Ich hoffe nur, dass ich niemals in die Tretmine der 'sozialen Schwäche trete!

12.10.2008 um 18:25 Uhr

Aktuelles zu Reich-Ranicki

von: Kiddolu

Dass ich den Grand Segnieur der Literaturkritik verehre, ist dem Stammleser nicht unbekannt. Dass sich Marcel Reich-Ranicki bald aufgrund seines fabulösen Auftritts beim Fernsehpreis nun auch TV-Kritiker nennen darf, ist noch grandioser. Herrlich, er ist im TV in hoffentlich alter gehobener Motz-Manier zurück! Ich freu mich!

09.10.2008 um 17:29 Uhr

Berliner Eindrücke

von: Kiddolu

Tja, was soll ich zu der Stadt sagen, die jeder mindestens vom Hörensagen kennt und deren Sehenswürdigkeiten auch keine besondere Neuigkeit darstellen? Nicht viel.
Empfangen wurde ich letzte Woche von Regen und Sturm, der sich auch bis Donnerstag hielt. Dann ging das Sightseeing-Programm los. Bisher wurde alles mal begafft; die Museen fallen in die jeweiligen trüben, kalten Wochenenden.

Viel "spannender" ist sowieso meine neue Wohnung! Zwischengemietet von einem Paar, das sicherlich seit der zehnten Schulklasse zusammen ist. Meine Güte, hier steht bzw. stand überall Dekokram: kleine Schalen gefüllt mit Duftblättertrockenkitsch beispielsweise. Wirklich grandios finde ich allerdings die große Uhr, die auf der Toilette hängt. Man stelle sich eine große Wanduhr vor - so eine, die normalerweise in Küchen hängt -, wobei auf dieser ein Foto vom besagten Vermieterpärchen das Ziffernblatt ziert. Ich finde, dass das 'Scheißhaus' der absolut perfekte Ort für solch kreative, niedliche Uhren ist! Jedenfalls halte ich eine solche Eigenmotiv-Uhr mal als behinderte Geschenkidee im Kopf - nicht!

Die Waschmaschine! Die hiesige Waschmaschine quält mich ganz aktuell, weil sie sich weigert abzupumpen! Ein Modell anno dazumal, das schon undicht ist.

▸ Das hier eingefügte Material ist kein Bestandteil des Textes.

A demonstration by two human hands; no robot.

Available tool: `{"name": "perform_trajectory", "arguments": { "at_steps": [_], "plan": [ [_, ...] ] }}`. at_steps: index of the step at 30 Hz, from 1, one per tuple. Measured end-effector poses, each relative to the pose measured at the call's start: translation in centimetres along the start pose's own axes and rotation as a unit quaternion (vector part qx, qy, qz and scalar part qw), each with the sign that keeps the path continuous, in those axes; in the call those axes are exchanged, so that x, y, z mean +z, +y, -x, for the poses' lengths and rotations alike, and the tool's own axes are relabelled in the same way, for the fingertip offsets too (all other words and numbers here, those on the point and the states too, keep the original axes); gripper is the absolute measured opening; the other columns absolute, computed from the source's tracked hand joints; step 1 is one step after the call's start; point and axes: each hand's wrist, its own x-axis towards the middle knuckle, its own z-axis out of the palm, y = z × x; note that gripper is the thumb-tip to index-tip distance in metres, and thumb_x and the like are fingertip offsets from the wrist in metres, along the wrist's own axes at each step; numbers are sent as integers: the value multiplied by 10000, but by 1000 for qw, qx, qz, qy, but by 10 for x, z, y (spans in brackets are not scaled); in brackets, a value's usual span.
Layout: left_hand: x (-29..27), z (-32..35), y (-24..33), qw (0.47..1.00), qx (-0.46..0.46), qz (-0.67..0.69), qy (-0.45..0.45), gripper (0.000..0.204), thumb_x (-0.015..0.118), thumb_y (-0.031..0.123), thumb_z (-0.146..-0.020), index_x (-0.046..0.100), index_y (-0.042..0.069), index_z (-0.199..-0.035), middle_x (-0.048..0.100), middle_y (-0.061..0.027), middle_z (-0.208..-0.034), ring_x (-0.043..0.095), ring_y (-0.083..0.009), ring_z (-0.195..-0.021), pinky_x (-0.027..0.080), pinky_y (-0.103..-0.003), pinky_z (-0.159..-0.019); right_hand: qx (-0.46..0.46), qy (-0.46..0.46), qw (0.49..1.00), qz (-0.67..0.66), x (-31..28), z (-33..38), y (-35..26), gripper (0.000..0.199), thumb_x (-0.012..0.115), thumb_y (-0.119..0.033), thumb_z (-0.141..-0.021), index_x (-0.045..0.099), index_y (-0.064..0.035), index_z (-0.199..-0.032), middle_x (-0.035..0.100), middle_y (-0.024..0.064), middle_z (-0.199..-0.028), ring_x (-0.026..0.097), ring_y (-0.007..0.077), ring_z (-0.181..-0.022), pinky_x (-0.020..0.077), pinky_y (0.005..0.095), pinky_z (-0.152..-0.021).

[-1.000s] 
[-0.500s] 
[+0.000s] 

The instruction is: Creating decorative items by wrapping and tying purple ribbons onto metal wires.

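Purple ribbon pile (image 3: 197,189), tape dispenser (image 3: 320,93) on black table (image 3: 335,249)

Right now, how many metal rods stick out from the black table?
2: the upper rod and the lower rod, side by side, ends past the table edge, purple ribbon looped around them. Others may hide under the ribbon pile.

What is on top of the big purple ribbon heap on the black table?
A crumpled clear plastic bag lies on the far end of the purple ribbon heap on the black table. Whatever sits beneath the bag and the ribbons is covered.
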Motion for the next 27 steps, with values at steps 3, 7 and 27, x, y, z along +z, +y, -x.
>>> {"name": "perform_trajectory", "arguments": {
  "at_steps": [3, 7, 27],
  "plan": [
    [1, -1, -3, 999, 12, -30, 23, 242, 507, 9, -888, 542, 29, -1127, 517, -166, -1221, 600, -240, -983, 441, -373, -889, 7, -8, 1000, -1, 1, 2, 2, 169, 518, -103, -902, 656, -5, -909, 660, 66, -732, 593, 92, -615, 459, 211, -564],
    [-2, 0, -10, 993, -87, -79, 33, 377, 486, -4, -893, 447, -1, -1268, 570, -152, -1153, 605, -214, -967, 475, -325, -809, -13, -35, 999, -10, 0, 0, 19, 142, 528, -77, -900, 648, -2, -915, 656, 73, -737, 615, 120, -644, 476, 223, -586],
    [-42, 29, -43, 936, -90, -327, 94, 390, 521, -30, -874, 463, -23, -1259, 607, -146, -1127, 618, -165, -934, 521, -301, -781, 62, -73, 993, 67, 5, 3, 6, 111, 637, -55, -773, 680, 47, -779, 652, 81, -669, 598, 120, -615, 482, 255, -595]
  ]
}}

Ich hoffe, dass das nervige Ding das halbe Jahr durchhält, ansonsten??? Immerhin habe ich den Vermiertern letzte Woche bereits mitgeteilt, dass die Waschmaschine undicht ist und darauf kam natürlich der zu erwartende, geschockte Ausspruch: "WAS? Das hat die ja bei uns noch nie getan, komisch..." Ja klar.
*Brandaktueller Zwischenstand: Sie rührt sich gar nicht mehr*

Und sonst? Am Montag geht's mit der Arbeit los. Heute war ich mal zum ersten Kennenlernen da und ich weiß noch nicht, ob das gut oder schlecht wird. Das kleine, sehr überschauliche Team scheint nett zu sein. Vier Frauen und - selbstverständlich - ein Chef. Der Chef, der optisch immer noch in seinen Mitzwanzigern hängt, hat auf mich auch direkt wie der typische Chef gewirkt: Hört sich selbst am liebsten reden und scheint trotzdem etwas verpeilt zu sein. Aber durchaus sympathisch. Ich bin gespannt! Es gibt wenigstens ein bisschen Geld, juhu.

So, jetzt muss ich mich noch mal um das Blödteil namens Quälmaschine kümmern.